(PROBLEM DESCRIPTION) Return exactly the lines below, starting with the one that has "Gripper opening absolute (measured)" and going on through the one that has "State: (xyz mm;".

[Recorded data]
= = = =
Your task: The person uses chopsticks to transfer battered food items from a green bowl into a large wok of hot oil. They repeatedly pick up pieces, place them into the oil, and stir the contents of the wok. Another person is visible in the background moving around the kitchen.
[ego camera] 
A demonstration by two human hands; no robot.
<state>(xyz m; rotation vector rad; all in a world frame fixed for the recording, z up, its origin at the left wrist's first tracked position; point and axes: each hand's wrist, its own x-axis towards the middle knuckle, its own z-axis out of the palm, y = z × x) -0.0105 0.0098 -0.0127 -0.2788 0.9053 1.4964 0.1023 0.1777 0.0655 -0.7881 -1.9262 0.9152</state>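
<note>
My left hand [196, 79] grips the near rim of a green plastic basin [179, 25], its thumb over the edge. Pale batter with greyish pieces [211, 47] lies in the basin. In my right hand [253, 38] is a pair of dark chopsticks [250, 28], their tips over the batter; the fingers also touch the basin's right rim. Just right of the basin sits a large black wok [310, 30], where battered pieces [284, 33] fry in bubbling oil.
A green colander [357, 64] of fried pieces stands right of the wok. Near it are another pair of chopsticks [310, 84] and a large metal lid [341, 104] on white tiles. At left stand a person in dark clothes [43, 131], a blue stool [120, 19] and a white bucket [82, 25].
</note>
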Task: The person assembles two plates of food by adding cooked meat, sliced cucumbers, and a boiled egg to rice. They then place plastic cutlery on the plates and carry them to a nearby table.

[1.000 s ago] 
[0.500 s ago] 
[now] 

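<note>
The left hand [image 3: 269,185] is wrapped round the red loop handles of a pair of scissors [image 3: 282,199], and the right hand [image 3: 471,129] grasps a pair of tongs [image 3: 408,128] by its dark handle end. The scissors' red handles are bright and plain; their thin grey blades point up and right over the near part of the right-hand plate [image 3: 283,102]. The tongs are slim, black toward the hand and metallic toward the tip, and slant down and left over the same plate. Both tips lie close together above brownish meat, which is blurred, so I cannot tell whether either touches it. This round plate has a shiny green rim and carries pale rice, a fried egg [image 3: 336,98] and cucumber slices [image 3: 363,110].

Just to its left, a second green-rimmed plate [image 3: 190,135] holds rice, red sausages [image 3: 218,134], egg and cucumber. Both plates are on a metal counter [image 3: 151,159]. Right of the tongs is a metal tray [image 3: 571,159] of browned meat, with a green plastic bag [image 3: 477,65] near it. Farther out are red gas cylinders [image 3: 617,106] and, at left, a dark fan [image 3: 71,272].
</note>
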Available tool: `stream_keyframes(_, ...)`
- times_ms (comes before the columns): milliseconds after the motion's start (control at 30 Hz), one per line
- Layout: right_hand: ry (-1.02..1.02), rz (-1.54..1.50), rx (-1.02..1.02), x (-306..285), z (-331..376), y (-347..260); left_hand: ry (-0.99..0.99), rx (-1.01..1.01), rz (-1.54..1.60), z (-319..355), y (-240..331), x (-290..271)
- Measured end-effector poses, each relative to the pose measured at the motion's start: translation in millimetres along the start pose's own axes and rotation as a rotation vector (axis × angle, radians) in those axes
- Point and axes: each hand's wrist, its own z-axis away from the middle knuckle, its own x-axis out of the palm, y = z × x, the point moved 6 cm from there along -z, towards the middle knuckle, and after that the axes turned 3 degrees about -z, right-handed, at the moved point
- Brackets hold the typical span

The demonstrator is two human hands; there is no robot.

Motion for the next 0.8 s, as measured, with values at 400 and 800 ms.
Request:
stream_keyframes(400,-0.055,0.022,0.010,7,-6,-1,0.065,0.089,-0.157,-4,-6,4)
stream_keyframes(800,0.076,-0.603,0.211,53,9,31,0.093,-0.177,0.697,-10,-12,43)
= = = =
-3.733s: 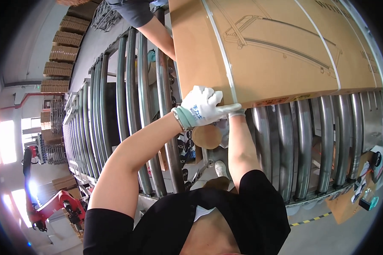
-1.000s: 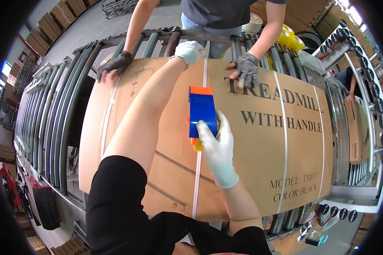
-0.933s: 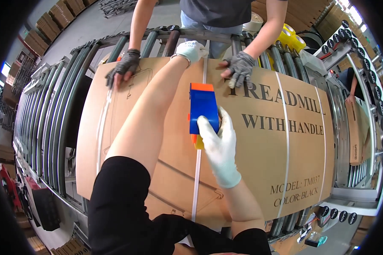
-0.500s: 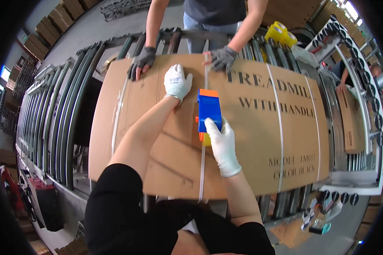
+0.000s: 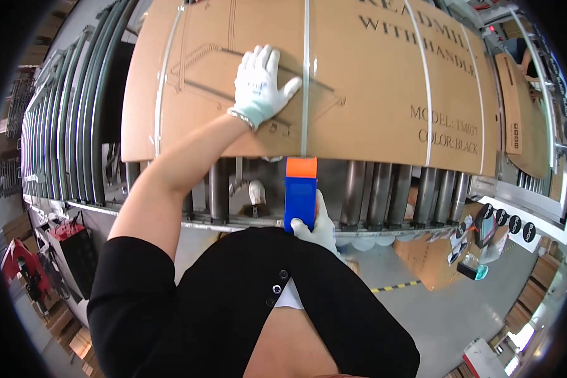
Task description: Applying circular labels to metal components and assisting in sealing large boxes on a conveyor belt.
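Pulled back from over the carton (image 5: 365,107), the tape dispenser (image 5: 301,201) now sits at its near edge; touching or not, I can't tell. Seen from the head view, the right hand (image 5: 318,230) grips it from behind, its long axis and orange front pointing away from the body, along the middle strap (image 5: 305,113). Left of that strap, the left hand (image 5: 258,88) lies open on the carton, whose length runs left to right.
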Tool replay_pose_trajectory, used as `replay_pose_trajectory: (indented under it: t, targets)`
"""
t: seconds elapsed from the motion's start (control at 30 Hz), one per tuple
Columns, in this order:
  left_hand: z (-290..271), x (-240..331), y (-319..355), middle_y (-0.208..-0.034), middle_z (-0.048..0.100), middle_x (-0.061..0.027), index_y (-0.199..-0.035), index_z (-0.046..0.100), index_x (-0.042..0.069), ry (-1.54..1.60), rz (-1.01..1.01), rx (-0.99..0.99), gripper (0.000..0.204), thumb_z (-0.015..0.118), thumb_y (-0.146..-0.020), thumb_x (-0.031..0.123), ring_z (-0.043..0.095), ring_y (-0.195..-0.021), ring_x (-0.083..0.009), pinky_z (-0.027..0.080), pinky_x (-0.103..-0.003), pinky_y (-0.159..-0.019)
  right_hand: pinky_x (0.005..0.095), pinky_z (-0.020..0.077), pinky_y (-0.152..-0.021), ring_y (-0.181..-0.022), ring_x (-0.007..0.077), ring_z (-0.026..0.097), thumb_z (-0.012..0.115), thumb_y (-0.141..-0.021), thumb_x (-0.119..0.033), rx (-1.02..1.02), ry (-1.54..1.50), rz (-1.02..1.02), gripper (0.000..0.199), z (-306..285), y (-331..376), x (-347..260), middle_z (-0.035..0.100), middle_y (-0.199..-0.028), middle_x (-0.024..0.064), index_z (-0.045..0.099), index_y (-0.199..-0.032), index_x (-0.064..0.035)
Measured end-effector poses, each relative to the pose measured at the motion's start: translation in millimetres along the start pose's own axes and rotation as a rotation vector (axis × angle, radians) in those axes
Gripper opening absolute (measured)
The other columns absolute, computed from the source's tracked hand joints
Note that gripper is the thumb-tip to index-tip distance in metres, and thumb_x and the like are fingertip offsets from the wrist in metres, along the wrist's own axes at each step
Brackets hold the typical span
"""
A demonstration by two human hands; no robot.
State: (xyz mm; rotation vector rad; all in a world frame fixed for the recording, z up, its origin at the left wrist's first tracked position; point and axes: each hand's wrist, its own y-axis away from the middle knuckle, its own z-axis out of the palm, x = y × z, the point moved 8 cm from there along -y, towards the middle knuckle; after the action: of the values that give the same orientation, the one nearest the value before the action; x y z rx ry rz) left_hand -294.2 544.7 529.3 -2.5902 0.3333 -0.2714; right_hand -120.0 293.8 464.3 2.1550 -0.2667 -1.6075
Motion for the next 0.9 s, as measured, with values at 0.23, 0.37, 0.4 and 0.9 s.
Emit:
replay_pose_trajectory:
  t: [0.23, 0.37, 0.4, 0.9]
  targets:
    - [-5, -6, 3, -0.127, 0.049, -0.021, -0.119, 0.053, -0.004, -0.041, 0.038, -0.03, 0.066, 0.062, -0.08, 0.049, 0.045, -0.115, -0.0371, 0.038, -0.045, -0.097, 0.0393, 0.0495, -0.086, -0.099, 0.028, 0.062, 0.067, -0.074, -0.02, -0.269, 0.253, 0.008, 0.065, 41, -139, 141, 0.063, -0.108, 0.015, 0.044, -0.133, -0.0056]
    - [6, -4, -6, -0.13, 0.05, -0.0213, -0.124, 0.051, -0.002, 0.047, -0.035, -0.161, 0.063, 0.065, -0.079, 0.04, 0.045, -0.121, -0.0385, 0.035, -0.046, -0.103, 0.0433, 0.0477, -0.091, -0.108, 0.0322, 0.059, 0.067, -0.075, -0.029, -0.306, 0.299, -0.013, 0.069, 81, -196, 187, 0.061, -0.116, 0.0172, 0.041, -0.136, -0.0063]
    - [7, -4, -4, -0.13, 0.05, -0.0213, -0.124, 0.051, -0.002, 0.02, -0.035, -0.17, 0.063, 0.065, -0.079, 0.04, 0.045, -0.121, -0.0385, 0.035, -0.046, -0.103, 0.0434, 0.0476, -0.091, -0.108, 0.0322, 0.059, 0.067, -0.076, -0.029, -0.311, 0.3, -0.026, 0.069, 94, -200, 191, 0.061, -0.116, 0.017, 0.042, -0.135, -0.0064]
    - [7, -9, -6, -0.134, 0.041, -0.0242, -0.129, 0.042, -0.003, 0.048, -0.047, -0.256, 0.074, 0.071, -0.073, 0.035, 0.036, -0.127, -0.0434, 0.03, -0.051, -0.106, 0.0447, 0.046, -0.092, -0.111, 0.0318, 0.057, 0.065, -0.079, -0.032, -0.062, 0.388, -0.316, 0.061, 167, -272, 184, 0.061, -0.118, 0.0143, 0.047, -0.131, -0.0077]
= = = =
(WRITTEN ANSWER)
Gripper opening absolute (measured)
The other columns absolute, computed from the source's tracked hand joints
Note that gripper is the thumb-tip to index-tip distance in metres, and thumb_x and the like are fingertip offsets from the wrist in metres, along the wrist's own axes at each step
Brackets hold the typical span
"""
A demonstration by two human hands; no robot.
State: (xyz mm; rotation vector rad; all in a world frame fixed for the recording, z up, its origin at the left wrist's first tracked position; point and axes: each hand's wrist, its own y-axis away from the middle knuckle, its own z-axis out of the palm, x = y × z, the point moved 8 cm from there along -y, towards the middle knuckle; after the action: of the values that give the same orientation, the one nearest the value before the action; x y z rx ry rz) left_hand -294.2 544.7 529.3 -2.5902 0.3333 -0.2714; right_hand -120.0 293.8 464.3 2.1550 -0.2667 -1.6075

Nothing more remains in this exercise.